▸ **Work instruction**: Which lines have the string "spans"? Copy all of them from the entries below.

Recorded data
════════════════

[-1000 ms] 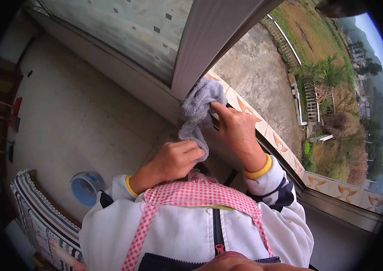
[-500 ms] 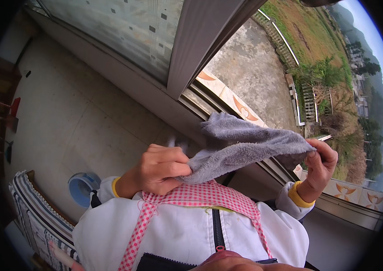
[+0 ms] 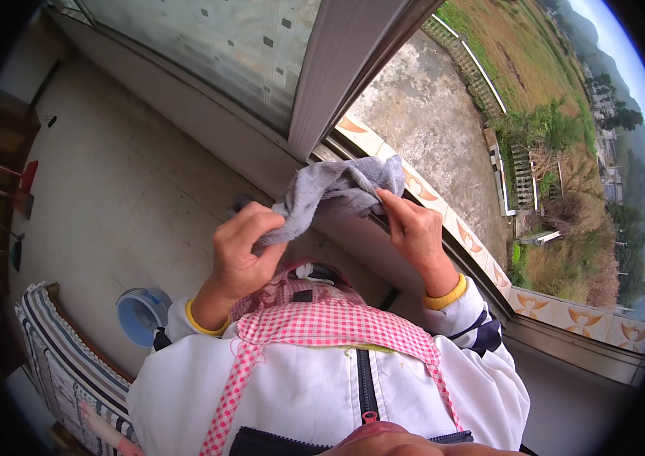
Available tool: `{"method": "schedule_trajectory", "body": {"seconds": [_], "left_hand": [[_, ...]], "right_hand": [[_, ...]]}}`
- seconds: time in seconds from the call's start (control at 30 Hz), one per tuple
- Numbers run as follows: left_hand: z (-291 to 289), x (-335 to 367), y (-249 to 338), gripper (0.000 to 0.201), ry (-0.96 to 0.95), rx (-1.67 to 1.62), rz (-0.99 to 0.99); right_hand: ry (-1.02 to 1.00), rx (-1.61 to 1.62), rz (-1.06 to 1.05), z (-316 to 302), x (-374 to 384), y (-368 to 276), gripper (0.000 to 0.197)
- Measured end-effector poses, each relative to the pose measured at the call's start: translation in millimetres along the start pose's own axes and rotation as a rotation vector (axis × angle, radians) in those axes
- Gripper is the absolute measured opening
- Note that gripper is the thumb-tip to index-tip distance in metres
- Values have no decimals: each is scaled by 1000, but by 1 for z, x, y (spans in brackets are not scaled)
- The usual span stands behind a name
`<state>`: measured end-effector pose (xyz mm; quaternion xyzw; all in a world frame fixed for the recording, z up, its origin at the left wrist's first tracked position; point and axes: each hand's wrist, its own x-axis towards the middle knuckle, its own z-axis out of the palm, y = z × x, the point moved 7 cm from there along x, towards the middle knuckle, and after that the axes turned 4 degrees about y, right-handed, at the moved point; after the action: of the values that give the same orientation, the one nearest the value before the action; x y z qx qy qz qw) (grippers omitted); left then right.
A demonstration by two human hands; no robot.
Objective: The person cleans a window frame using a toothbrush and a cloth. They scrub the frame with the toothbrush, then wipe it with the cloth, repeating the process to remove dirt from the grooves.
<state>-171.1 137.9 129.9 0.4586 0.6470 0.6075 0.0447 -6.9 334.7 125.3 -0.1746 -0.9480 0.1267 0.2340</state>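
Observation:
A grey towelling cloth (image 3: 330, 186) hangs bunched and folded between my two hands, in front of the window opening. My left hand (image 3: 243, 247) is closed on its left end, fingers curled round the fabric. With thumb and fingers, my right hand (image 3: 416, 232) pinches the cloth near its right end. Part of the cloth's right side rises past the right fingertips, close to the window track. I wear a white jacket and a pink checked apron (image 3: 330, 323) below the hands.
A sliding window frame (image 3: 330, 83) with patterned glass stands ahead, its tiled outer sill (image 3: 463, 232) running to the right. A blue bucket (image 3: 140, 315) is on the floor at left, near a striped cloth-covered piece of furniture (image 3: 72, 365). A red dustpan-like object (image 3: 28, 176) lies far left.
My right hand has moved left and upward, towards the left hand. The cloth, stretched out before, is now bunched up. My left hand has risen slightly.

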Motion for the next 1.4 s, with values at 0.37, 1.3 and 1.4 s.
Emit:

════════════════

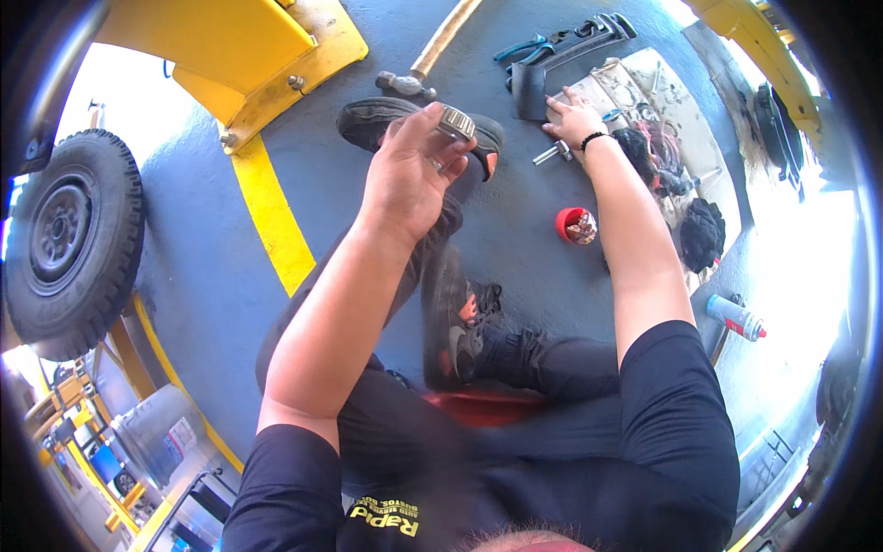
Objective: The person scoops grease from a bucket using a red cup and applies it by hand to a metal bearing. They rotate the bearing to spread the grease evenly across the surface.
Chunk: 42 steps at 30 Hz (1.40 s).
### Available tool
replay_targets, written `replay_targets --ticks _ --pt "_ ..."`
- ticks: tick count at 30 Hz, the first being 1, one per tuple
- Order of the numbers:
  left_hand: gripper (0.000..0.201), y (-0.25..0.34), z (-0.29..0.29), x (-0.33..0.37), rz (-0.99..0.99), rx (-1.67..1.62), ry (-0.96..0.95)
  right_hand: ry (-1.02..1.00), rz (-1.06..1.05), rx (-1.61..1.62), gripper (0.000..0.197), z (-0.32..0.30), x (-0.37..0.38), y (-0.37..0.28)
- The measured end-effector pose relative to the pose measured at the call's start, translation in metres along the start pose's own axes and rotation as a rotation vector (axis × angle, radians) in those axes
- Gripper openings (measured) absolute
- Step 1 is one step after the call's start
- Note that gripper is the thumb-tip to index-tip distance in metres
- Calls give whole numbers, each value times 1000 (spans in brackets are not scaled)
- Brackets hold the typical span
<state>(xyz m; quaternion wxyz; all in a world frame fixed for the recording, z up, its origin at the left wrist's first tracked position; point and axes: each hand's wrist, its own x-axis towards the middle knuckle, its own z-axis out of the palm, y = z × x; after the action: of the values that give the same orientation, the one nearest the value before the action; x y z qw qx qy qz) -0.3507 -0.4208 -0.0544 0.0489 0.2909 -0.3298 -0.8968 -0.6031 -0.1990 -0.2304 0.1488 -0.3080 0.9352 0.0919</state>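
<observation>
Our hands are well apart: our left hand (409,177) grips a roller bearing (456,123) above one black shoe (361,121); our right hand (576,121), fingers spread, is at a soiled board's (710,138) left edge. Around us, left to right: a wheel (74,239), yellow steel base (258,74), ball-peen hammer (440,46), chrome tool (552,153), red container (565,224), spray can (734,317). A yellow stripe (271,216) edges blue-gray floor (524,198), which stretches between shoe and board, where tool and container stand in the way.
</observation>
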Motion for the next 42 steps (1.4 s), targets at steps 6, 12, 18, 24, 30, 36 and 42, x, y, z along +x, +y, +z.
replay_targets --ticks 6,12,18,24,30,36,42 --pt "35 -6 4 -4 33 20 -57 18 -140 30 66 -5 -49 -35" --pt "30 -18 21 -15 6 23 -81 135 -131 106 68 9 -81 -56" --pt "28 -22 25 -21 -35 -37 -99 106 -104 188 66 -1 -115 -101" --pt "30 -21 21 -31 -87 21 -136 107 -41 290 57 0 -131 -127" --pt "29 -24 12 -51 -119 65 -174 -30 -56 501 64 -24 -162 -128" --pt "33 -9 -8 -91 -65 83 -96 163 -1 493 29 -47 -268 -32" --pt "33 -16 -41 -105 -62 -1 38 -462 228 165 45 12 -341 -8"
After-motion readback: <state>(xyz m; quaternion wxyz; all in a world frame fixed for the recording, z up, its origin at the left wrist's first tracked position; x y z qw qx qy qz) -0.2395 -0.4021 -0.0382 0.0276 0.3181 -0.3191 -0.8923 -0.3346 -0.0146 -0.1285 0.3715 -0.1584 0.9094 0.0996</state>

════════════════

▸ **Result**:
- Values have no decimals: each is scaled by 1000, but by 1 for z, x, y (spans in brackets are not scaled)
- Calls give whole numbers, each value times 1000 (spans in brackets are not scaled)

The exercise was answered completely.